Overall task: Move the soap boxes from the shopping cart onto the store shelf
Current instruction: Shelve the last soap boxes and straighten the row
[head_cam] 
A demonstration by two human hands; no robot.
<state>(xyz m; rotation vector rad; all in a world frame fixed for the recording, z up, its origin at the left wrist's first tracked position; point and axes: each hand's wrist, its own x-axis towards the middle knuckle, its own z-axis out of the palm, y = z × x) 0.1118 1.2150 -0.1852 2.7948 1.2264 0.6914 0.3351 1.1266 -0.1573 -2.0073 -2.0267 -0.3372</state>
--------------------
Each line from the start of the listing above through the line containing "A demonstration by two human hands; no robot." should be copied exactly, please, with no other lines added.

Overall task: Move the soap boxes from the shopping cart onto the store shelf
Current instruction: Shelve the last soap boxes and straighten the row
[head_cam] 
A demonstration by two human hands; no robot.

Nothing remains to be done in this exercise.